About this task:
From the listing that follows, reproduce only the lines from the one holding "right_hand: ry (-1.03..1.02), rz" through the one holding "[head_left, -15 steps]", both included, with no pictures.
________
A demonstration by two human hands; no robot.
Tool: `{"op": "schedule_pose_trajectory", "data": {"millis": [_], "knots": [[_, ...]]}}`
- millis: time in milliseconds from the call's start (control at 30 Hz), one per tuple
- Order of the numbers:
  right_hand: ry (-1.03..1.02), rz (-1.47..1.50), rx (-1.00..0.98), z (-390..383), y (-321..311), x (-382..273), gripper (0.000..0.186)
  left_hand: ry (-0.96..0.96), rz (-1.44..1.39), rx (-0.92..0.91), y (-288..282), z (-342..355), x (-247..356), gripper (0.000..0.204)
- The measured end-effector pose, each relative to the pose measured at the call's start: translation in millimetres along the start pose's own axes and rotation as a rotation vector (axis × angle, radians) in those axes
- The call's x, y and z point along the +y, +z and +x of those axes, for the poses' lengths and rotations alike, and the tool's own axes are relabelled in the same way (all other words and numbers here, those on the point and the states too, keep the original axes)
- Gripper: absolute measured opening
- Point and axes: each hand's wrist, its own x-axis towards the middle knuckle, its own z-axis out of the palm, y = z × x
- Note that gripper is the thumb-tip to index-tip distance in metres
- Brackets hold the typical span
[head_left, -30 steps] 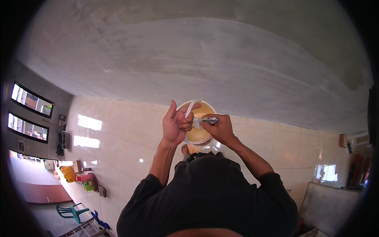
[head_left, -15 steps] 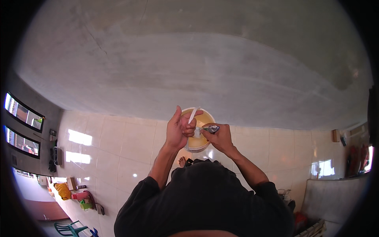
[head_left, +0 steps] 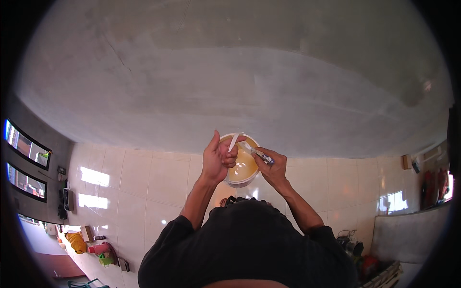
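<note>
A round bucket (head_left: 243, 184) with a pale rim and yellowish inside stands on the floor below my hands. Over its left side my left hand (head_left: 217, 161) has thumb and index finger stretched out and the other fingers curled round a narrow white strip-like tool (head_left: 234, 142); its exact kind is unclear. At the bucket's right edge, my right hand (head_left: 274, 169) grips a small putty knife (head_left: 261, 156), its whitish end pointing up and left towards my left index finger. White smears show on the knife. Whether the two tools touch cannot be made out.
A grey plastered wall (head_left: 230, 91) rises just beyond the bucket. Glossy pale tiles (head_left: 168, 173) cover the floor. Bags and a green container (head_left: 105, 259) sit at the lower left; cables and a dark pot-like object (head_left: 355, 247) lie at the lower right.
My right hand has drawn slightly right and turned, so the putty knife now reaches up-left over the bucket. My left hand keeps its hold, almost unmoved. The view has shifted slightly.
</note>
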Motion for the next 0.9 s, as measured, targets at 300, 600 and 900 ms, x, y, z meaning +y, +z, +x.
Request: {"op": "schedule_pose_trajectory", "data": {"millis": [300, 600, 900], "knots": [[0.348, 0.434, 0.123, -19.6, -138.5, -49.9, 0.026, 0.12, -0.092, 0.044, 15.6, -8.0, -4.9, 0.09], [0.13, 0.545, 0.385, 111.2, -161.3, 17.4, 0.025, 0.176, -0.075, 0.18, 19.9, 2.2, -16.9, 0.088], [0.022, 0.695, 0.179, 215.5, -84.1, 7.2, 0.024, 0.236, -0.049, 0.289, 27.7, 7.9, -24.9, 0.087]]}}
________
The completed task:
  right_hand: ry (-1.03..1.02), rz (-1.47..1.50), rx (-1.00..0.98), z (-390..383), y (-321..311), x (-382..273), gripper (0.000..0.186)
  left_hand: ry (-0.96..0.96), rz (-1.44..1.39), rx (-0.92..0.91), y (-288..282), z (-342..355), x (-247..356), gripper (0.000..0.204)
- The measured end-effector pose, each relative to the pose measured at the call's start: translation in millimetres along the start pose's own axes and rotation as a rotation vector (axis × angle, radians) in those axes
- The call's x, y and z point along the +y, +z and +x of those axes, for the poses' lengths and rotations alike, and the tool's own axes are relabelled in the same way (all other words and numbers here, those on the point and the states too, keep the original axes)
- Gripper: absolute measured opening
- Point and axes: each hand's wrist, its own x-axis towards the middle knuckle, its own z-axis out of the palm, y = z × x
- Note that gripper is the thumb-tip to index-tip distance in metres
- Brackets hold the typical span
[head_left, -30 steps] 
[head_left, -15 steps] 

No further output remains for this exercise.